In the book, Ms Truss urges readers to become "punctuation vigilantes", by putting apostrophes into their rightful position.

Eats, Shoots and Leaves beat David Beckham's autobiography and Monica Ali's debut novel Brick Lane to the title. However, Beckham secured a special award for My Side , which sold 103,000 in its first week and has achieved a total sale of more than a million, making it the fastest-selling biography of all time.

The Real Madrid star did not attend last night's ceremony in London but, in a statement, he said he had never expected to break records. "But I am thrilled to get this award." He went on to thank everyone who bought the book and "most importantly" his family.

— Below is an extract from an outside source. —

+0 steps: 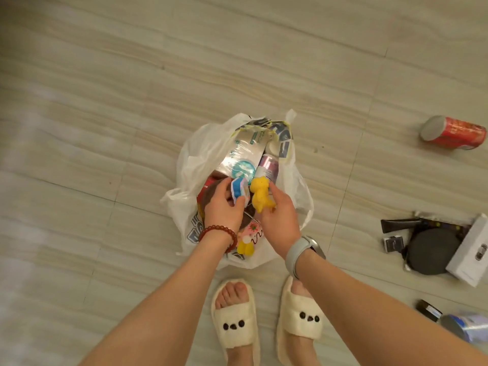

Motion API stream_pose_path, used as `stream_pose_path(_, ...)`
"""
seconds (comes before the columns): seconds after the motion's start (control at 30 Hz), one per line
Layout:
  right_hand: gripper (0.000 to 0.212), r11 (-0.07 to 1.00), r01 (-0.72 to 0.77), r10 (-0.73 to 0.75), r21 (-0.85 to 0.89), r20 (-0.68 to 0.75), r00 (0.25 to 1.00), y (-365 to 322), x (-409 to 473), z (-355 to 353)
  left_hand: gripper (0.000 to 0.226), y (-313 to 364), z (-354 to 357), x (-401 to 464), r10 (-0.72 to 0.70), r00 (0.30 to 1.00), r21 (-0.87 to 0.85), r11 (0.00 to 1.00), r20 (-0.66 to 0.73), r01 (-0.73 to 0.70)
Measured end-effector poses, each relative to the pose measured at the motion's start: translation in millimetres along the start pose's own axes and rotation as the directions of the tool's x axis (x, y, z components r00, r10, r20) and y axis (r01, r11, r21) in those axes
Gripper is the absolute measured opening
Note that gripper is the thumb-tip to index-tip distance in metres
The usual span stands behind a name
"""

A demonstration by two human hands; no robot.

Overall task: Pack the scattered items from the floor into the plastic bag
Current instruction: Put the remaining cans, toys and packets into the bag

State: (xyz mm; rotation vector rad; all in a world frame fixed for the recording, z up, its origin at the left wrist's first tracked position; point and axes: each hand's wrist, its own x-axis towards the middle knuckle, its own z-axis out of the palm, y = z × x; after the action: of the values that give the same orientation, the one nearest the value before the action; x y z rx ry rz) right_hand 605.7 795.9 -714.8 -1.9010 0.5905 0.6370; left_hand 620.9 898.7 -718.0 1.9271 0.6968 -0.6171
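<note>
Gripping rubbery yellow dinosaur, right hand over crinkled plastic bag.

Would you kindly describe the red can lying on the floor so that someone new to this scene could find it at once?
Start at the white plastic bag in the middle of the tiled floor, then look to the far right and slightly farther from the person. There the red can lies on its side, alone, with its pale round end facing left. It is the only red cylinder outside the bag, away from the dark items nearer the feet.
</note>
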Motion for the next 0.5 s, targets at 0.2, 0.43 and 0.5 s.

Another sporting hero, Martin Johnson, England's rugby world cup-winning team captain, won the sports book prize for his autobiography.

Mark Haddon topped his Whitbread prize success by winning both the children's book of the year and the literary fiction award.

Monica Ali was named newcomer of the year and Alexander McCall Smith, the creator of Precious Ramotswe, Botswana's first female private detective, was author of the year. Nigel Slater, the chef, took the biography prize for Toast while Kim Woodburn and Aggie MacKenzie, won the television and film book of the year award with How Clean is Your House?

Simon Jenkins' book on England's Thousand Best Houses , was the illustrated book winner, and Simon Sebag-Montefiore's volume on Stalin was named the history book of the year.

Forgotten Voices of the Great War , told through first-hand testament, took the audiobook prize.

Sir David Attenborough received a lifetime achievement award which, like the others, was chosen by a panel of 2,000 publishers, booksellers and agents organised by Publishing News magazine.

The exception was a best read prize presented by Channel 4's Richard and Judy Show , which has stunned publishers by securing huge sales with its book club. More than 30,000 viewers' voted for Alice Sebold's The Lovely Bones . The ceremony will be shown on a Richard and Judy special tomorrow.